- _Task statement_
Set down exactly, from the records below, the line with "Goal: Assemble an" through the line with "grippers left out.", and nothing else.

- _Data_

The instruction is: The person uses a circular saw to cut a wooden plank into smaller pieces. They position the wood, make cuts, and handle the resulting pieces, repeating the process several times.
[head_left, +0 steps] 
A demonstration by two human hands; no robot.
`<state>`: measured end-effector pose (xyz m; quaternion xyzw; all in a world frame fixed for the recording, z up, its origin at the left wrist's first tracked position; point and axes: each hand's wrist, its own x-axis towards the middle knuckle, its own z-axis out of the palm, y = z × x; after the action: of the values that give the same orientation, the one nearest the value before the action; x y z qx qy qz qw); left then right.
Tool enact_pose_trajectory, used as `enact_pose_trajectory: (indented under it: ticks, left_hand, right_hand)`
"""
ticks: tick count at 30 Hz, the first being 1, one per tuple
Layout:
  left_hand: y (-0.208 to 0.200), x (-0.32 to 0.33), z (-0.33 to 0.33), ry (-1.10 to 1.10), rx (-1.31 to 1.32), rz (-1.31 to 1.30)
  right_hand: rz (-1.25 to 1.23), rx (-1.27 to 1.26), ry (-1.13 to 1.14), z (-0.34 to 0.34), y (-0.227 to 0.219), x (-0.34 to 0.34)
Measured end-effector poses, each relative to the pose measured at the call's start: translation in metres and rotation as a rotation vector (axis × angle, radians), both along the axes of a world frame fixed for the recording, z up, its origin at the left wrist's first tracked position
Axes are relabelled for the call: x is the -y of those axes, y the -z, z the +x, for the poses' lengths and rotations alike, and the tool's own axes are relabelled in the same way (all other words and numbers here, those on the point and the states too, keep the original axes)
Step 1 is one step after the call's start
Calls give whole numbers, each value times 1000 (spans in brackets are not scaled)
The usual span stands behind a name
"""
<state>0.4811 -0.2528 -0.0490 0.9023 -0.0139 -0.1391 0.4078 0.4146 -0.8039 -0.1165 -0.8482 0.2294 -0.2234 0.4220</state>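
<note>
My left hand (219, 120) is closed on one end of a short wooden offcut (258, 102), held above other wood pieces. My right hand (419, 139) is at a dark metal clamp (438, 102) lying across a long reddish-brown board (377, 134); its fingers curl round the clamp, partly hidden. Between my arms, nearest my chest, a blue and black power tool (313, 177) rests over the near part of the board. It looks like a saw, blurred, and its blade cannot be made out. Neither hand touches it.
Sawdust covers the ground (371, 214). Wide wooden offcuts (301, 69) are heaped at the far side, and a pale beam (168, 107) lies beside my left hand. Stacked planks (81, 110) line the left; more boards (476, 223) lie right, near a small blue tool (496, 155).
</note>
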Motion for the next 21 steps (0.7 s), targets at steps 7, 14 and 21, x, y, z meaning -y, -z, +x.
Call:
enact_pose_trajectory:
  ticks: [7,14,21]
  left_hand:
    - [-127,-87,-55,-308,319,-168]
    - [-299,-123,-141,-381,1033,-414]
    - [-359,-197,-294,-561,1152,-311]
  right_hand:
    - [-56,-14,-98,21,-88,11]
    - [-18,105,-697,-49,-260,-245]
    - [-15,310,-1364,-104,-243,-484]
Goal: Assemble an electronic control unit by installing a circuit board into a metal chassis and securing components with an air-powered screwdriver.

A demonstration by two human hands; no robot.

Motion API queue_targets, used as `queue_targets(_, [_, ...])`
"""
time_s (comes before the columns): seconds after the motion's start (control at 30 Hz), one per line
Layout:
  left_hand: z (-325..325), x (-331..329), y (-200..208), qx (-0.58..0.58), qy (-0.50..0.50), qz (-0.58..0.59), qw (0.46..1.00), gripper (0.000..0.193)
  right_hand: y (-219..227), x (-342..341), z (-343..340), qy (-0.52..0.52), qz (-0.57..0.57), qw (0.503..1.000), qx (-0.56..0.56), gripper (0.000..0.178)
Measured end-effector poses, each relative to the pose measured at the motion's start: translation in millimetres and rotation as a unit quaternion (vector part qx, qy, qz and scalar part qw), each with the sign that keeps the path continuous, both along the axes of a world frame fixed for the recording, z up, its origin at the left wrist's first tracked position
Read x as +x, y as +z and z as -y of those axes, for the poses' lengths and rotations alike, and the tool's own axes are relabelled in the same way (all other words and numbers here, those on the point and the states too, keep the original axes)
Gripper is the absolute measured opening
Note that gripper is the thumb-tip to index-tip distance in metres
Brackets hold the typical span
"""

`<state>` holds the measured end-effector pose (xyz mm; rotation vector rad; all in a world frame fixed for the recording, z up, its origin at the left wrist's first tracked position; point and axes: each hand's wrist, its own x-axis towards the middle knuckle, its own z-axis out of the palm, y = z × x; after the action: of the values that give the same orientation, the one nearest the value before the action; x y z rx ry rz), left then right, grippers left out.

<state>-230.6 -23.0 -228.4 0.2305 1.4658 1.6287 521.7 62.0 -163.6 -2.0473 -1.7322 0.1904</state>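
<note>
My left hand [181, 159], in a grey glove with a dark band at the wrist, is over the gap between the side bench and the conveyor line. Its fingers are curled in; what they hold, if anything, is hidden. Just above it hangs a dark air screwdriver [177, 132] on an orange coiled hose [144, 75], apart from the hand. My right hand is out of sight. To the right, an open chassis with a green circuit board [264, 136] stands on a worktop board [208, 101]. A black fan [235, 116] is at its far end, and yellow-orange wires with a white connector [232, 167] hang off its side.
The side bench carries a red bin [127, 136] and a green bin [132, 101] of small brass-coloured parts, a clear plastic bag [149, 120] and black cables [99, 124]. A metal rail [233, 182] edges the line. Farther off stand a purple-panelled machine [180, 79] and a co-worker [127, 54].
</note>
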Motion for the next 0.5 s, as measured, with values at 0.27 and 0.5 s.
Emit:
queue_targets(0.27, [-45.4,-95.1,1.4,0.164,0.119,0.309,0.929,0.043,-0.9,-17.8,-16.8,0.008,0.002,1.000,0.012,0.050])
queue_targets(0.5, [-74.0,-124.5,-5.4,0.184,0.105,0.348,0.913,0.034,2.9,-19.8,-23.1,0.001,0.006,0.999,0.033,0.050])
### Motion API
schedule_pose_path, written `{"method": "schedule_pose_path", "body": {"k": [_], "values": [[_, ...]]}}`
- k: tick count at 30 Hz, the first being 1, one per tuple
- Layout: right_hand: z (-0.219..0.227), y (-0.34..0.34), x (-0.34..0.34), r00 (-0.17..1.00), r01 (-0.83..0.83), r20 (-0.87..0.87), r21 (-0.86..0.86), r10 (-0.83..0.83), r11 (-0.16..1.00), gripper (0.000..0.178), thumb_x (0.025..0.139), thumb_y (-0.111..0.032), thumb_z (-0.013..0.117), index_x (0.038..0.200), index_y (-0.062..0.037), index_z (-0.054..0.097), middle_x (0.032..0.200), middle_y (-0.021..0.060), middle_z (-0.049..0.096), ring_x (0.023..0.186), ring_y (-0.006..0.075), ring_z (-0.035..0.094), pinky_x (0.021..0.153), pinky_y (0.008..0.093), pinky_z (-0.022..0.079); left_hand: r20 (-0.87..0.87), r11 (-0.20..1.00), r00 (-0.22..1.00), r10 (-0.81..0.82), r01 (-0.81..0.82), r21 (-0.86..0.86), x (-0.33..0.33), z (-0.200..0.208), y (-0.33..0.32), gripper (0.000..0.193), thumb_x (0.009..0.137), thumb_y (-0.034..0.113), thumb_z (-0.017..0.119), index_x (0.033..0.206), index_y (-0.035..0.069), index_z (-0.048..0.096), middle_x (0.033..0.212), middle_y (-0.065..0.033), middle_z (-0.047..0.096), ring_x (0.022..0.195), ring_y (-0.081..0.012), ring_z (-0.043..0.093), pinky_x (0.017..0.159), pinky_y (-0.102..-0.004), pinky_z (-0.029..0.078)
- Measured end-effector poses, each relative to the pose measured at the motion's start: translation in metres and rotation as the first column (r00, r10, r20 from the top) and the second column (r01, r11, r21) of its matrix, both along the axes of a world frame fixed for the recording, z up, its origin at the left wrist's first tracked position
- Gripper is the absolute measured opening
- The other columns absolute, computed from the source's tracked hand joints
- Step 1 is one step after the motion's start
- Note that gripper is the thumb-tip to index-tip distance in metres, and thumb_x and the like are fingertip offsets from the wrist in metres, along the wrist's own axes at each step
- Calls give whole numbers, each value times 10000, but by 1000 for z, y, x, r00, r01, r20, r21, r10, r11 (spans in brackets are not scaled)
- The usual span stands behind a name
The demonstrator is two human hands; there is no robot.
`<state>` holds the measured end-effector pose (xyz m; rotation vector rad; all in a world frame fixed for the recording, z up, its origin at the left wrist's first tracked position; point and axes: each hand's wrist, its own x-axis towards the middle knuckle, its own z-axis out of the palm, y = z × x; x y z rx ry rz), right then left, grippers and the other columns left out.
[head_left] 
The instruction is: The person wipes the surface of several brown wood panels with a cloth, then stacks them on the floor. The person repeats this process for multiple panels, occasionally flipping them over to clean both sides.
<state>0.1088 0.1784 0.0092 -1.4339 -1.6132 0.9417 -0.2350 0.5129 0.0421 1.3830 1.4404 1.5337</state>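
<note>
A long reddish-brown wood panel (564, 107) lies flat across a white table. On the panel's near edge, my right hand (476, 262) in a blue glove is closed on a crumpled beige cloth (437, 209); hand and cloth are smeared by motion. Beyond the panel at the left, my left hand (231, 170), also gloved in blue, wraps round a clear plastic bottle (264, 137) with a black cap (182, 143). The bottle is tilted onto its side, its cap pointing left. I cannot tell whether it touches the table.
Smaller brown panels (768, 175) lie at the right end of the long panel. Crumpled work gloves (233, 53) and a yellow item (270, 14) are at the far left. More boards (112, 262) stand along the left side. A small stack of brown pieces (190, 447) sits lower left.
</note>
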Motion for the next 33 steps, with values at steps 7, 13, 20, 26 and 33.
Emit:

- _Reply to the task_
Goal: Assemble an electronic control unit by installing a circuit board into a metal chassis and securing components with an air-powered screwdriver.

A demonstration by two human hands; no robot.

Motion API queue_targets, used as `queue_targets(_, [_, ...])`
"""
time_s (comes before the columns): seconds after the motion's start (control at 30 Hz), one per line
Layout:
  left_hand: z (-325..325), x (-331..329), y (-200..208), qx (-0.58..0.58), qy (-0.50..0.50), qz (-0.58..0.59), qw (0.46..1.00), gripper (0.000..0.193)
  right_hand: y (-219..227), x (-342..341), z (-343..340), qy (-0.52..0.52), qz (-0.57..0.57), qw (0.503..1.000), qx (-0.56..0.56), gripper (0.000..0.178)
Measured end-effector poses, each relative to the pose measured at the motion's start: translation in millimetres and rotation as a unit quaternion (vector part qx, qy, qz and scalar part qw), each with the sign that keeps the path continuous, both along the axes of a world frame fixed for the recording, z up, its origin at the left wrist's first tracked position
Read x as +x, y as +z and z as -y of those axes, for the poses' lengths and rotations alike, and the tool's own axes are relabelled in the same way (all other words and numbers here, those on the point and the states too, keep the original axes)
Gripper is the absolute measured opening
Note that gripper is the thumb-tip to index-tip distance in metres
Brackets hold the typical span
"""

`<state>` holds the measured end-effector pose (xyz mm; rotation vector rad; all in a world frame fixed for the recording, z up, its origin at the left wrist's first tracked position; point and axes: each hand's wrist, its own x-axis towards the middle knuckle, its own z-axis out of the palm, y = z × x; after the action: of the values that give the same orientation, the one nearest the value before the action; x y z rx ry rz), left then right, grippers left out.

This answer is now finished.